• _WHAT NEEDS TO BE DONE_
With the listing in front of you, retype it exactly.

Start of Block

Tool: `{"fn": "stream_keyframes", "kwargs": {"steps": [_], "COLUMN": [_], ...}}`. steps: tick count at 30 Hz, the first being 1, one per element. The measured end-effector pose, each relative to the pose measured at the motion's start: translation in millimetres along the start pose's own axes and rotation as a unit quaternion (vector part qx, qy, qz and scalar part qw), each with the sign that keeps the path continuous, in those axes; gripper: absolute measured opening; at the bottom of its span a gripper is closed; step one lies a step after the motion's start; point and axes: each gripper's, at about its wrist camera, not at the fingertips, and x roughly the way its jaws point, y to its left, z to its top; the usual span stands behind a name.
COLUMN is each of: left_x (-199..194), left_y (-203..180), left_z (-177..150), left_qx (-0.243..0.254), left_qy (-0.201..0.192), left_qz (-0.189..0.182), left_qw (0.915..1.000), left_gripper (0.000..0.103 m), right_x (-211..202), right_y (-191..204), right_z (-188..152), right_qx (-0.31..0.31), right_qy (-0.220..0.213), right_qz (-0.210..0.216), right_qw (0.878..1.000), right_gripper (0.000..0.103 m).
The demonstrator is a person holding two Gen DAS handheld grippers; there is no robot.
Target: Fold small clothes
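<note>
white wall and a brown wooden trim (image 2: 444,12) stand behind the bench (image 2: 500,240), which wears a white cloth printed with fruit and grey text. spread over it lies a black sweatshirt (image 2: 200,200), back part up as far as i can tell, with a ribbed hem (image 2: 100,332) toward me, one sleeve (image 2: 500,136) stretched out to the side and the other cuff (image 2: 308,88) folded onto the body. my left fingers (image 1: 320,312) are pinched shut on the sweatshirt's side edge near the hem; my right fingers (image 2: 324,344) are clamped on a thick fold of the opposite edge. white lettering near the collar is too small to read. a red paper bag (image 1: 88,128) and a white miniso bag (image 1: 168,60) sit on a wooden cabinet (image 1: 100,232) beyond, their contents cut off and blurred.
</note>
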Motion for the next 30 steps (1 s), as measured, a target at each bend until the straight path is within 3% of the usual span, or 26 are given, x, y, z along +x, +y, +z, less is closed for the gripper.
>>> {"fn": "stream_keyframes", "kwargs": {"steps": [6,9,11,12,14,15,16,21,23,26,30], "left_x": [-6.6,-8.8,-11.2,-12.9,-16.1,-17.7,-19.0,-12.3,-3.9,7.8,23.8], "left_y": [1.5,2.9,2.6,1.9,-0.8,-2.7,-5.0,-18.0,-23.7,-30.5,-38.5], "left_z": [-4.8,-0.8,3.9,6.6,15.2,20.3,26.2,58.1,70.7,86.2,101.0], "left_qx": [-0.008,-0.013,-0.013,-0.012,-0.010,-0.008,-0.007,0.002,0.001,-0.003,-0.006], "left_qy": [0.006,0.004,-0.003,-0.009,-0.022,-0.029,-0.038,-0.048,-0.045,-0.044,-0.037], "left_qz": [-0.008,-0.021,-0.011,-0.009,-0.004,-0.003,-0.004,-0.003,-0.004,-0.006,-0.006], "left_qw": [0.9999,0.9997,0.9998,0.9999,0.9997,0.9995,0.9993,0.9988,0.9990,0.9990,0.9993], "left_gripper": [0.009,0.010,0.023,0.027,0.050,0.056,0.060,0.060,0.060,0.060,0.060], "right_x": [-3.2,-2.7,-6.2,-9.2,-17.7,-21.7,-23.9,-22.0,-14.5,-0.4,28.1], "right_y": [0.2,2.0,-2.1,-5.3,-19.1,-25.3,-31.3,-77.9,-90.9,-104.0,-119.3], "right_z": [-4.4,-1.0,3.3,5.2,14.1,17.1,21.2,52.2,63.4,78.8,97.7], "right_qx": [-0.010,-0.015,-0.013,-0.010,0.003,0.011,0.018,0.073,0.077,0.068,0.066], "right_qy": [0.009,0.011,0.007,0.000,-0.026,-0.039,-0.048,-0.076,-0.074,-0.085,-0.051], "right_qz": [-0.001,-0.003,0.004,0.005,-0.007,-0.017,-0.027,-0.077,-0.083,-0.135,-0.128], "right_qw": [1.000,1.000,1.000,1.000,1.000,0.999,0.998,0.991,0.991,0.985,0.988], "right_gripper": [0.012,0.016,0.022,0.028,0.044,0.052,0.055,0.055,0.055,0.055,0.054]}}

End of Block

• _EXERCISE RESPONSE_
Tool: `{"fn": "stream_keyframes", "kwargs": {"steps": [_], "COLUMN": [_], ...}}`. steps: tick count at 30 Hz, the first being 1, one per element. The measured end-effector pose, each relative to the pose measured at the motion's start: translation in millimetres along the start pose's own axes and rotation as a unit quaternion (vector part qx, qy, qz and scalar part qw), each with the sign that keeps the path continuous, in those axes; gripper: absolute measured opening; at the bottom of its span a gripper is closed; step one lies a step after the motion's start; point and axes: each gripper's, at about its wrist camera, not at the fingertips, and x roughly the way its jaws point, y to its left, z to its top; the usual span stands behind a name.
COLUMN is each of: left_x (-199..194), left_y (-203..180), left_z (-177..150), left_qx (-0.243..0.254), left_qy (-0.201..0.192), left_qz (-0.189..0.182), left_qw (0.915..1.000), left_gripper (0.000..0.103 m), right_x (-211..202), right_y (-191..204), right_z (-188..152), right_qx (-0.31..0.31), right_qy (-0.220..0.213), right_qz (-0.210..0.216), right_qw (0.878..1.000), right_gripper (0.000..0.103 m).
The demonstrator is a person holding two Gen DAS handheld grippers; there is no robot.
Target: Fold small clothes
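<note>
white wall and a brown wooden trim (image 2: 444,12) stand behind the bench (image 2: 500,240), which wears a white cloth printed with fruit and grey text. spread over it lies a black sweatshirt (image 2: 200,200), back part up as far as i can tell, with a ribbed hem (image 2: 100,332) toward me, one sleeve (image 2: 500,136) stretched out to the side and the other cuff (image 2: 308,88) folded onto the body. my left fingers (image 1: 320,312) are pinched shut on the sweatshirt's side edge near the hem; my right fingers (image 2: 324,344) are clamped on a thick fold of the opposite edge. white lettering near the collar is too small to read. a red paper bag (image 1: 88,128) and a white miniso bag (image 1: 168,60) sit on a wooden cabinet (image 1: 100,232) beyond, their contents cut off and blurred.
</note>
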Motion for the next 30 steps (1 s), as measured, a target at each bend until the straight path is within 3% of the usual span, or 26 are given, x, y, z along +x, +y, +z, less is closed for the gripper.
>>> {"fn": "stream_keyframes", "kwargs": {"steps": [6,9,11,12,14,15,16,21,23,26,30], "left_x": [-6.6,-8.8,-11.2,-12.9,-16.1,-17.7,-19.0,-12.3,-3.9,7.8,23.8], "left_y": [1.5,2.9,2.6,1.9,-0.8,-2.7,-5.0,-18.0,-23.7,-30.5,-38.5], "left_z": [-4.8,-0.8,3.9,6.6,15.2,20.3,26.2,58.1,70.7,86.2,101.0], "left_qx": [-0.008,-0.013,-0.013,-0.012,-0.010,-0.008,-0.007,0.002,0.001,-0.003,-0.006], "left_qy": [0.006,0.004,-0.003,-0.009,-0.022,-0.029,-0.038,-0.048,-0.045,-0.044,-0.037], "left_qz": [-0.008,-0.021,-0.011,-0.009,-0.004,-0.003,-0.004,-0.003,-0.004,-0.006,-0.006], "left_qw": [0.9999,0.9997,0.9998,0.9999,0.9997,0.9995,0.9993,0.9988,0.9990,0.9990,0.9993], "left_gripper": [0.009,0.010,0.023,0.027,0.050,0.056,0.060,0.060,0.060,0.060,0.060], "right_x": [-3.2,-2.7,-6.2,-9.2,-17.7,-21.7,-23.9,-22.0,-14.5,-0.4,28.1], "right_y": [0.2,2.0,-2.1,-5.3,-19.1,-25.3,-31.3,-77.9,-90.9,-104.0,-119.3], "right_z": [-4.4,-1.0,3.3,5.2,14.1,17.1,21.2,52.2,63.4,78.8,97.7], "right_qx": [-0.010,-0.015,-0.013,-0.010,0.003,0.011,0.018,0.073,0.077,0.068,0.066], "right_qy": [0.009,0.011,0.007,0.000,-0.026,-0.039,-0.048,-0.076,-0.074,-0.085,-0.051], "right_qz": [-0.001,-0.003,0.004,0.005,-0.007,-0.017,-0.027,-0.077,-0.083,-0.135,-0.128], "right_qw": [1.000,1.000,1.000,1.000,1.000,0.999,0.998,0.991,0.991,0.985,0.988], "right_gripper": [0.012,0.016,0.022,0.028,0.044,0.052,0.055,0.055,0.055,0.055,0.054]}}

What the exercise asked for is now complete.